■ DIRECTIONS:
Among the entries that follow, find every line with the word "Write" and copy it.

(Stored data)
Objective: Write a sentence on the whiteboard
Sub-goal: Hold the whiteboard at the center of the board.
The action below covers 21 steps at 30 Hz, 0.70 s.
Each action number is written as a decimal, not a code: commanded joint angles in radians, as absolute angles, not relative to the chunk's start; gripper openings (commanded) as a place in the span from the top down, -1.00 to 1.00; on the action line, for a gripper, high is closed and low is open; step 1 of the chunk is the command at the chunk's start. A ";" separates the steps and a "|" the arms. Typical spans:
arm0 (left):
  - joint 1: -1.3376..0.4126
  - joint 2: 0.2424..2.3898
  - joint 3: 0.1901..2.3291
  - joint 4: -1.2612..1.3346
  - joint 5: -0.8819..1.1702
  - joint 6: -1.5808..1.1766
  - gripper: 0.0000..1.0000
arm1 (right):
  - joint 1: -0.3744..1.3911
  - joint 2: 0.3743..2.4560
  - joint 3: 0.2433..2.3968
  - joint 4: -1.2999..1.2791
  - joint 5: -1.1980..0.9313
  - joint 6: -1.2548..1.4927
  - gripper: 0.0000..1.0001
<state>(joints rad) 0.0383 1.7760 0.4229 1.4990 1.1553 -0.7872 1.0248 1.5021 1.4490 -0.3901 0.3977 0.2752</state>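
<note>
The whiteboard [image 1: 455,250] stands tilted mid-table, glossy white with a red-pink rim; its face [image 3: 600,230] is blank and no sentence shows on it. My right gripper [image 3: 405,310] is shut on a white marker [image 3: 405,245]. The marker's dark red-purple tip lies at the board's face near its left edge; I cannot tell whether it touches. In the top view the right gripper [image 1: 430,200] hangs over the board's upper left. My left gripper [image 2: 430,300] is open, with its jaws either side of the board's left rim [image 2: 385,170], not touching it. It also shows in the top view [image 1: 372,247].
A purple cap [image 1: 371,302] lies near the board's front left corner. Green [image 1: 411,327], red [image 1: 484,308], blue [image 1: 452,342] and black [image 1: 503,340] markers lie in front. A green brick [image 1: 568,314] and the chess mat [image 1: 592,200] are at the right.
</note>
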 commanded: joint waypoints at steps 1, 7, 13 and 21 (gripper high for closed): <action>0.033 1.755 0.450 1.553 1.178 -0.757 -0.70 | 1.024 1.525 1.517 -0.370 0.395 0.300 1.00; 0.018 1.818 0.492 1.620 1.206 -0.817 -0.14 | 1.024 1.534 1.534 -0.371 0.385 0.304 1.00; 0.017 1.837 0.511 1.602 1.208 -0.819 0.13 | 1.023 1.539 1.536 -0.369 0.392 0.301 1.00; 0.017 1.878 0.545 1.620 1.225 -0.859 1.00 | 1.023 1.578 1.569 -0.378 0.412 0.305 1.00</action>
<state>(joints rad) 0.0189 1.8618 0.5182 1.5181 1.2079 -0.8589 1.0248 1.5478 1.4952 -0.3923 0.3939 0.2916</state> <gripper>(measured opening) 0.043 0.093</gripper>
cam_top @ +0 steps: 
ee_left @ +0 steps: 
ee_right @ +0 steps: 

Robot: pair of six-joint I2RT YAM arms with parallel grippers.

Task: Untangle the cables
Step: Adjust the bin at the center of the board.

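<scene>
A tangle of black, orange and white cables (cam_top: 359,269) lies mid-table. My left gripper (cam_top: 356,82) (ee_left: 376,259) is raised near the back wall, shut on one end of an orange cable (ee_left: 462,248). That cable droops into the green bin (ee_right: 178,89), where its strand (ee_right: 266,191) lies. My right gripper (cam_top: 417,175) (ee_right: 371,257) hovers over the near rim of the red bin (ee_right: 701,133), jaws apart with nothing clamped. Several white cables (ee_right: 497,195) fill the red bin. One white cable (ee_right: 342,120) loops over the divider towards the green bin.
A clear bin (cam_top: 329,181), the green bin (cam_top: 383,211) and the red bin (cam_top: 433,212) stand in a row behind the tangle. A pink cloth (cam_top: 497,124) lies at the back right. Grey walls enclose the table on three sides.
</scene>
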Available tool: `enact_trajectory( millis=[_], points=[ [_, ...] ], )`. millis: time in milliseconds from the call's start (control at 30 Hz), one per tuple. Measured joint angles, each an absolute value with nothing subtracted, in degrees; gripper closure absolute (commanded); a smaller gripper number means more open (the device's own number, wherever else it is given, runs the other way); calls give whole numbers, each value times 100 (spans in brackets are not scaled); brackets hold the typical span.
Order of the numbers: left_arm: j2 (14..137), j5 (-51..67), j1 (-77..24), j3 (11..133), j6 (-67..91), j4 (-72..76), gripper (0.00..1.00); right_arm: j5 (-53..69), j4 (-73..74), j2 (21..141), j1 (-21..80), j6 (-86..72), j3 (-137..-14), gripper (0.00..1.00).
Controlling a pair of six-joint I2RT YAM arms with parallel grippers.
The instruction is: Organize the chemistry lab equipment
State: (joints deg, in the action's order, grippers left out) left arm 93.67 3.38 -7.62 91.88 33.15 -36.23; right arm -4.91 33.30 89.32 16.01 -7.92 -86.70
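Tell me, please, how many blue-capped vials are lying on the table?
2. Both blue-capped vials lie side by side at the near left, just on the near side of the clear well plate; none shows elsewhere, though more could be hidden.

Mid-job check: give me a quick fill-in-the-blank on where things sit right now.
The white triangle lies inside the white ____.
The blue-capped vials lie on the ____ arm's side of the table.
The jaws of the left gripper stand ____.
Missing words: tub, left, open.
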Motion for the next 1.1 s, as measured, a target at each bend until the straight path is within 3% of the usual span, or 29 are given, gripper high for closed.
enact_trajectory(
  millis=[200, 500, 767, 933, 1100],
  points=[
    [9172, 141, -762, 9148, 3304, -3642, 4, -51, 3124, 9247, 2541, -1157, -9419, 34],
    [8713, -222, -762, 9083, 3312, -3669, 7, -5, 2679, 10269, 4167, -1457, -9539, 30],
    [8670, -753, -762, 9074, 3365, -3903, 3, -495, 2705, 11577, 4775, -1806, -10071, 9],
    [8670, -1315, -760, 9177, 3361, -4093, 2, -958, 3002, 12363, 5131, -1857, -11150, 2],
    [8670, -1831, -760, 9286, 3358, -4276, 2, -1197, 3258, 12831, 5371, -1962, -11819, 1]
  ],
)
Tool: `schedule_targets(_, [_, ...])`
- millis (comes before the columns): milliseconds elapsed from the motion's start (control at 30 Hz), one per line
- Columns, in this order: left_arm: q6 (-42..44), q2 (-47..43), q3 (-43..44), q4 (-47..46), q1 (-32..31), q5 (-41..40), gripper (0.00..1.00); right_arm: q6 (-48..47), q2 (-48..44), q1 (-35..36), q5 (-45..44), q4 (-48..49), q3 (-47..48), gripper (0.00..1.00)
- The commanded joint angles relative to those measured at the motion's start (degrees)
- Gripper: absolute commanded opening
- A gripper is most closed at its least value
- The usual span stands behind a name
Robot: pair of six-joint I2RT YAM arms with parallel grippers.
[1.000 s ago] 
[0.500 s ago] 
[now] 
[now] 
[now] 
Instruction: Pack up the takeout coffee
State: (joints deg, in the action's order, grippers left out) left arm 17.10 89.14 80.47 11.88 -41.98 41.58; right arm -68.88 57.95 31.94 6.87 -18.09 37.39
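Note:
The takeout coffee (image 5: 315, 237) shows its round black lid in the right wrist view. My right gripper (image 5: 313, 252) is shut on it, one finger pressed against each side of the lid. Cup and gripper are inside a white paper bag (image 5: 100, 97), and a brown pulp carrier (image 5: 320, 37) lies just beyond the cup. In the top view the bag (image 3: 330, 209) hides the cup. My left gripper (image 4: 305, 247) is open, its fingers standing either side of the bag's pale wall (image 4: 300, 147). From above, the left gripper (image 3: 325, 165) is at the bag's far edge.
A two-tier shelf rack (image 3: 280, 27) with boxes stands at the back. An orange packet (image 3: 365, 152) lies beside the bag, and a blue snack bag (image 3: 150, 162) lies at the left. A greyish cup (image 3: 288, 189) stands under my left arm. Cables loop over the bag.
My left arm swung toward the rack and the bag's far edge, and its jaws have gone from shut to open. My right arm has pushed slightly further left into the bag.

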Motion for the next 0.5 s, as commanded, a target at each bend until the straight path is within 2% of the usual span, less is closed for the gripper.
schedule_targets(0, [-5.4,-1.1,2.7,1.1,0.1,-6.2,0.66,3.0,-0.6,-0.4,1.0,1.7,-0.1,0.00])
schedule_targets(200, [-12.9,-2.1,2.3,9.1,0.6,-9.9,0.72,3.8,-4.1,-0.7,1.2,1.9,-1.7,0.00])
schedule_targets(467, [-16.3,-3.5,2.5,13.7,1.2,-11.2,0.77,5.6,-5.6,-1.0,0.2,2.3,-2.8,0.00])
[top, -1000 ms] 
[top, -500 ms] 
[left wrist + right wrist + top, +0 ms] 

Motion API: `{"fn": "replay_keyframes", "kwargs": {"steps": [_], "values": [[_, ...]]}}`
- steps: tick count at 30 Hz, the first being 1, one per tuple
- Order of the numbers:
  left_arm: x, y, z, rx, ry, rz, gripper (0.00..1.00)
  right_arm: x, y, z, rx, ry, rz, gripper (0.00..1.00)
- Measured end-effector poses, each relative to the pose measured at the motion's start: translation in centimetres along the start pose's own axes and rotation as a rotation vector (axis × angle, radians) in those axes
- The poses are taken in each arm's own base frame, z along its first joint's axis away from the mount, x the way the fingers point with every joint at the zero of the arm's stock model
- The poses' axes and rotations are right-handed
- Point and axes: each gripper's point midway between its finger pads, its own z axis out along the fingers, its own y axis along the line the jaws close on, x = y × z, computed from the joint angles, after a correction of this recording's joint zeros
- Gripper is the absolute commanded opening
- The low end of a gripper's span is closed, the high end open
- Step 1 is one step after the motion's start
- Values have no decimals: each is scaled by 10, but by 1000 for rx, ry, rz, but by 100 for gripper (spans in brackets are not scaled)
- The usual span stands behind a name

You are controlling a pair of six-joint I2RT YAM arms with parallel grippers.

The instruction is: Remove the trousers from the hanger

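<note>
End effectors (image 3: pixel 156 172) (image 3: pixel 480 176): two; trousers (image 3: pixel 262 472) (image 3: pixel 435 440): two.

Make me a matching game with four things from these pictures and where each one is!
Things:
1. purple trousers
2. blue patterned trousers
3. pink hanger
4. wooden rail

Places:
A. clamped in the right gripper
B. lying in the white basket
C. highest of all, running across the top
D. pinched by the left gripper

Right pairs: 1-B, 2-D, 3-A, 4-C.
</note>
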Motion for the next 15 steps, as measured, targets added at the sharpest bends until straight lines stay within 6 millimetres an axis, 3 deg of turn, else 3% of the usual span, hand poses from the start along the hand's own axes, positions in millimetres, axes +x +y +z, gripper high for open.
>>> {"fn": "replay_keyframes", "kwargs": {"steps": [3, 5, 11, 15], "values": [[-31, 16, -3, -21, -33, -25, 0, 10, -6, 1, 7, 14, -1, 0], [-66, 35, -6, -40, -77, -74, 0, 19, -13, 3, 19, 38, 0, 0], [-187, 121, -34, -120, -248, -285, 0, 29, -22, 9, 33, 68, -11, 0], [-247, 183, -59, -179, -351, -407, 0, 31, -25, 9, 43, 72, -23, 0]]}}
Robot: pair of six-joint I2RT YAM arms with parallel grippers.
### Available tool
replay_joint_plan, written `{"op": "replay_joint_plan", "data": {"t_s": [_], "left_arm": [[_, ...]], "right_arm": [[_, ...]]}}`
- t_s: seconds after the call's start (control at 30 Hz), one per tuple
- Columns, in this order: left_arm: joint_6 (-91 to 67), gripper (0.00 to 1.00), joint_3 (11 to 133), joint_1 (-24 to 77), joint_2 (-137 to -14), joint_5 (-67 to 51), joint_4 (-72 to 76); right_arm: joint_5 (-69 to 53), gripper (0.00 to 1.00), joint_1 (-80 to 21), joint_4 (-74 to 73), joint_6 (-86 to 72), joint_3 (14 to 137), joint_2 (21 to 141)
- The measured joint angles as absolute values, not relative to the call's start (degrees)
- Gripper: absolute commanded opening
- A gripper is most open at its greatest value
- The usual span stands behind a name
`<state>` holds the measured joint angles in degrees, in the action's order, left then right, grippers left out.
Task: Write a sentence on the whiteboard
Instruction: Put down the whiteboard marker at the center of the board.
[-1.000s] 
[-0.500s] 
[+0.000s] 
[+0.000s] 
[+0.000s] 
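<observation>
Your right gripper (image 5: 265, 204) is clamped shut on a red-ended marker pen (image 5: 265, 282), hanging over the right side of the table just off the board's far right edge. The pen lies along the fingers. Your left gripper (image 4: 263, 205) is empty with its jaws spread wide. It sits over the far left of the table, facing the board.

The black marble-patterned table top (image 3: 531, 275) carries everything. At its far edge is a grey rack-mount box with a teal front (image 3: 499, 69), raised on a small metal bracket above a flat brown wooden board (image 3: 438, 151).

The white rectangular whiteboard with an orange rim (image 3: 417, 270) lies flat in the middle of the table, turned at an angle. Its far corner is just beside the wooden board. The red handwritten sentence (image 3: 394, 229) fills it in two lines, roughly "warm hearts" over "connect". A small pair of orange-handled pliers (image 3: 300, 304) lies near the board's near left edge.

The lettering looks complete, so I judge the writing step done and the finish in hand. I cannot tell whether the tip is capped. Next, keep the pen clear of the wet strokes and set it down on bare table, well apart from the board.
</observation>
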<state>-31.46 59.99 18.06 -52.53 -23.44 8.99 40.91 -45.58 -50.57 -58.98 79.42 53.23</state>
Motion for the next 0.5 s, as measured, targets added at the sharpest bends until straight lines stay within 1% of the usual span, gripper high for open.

■ WRITTEN REPLY:
Objective: Write a sentence on the whiteboard
Task: Write a sentence on the whiteboard

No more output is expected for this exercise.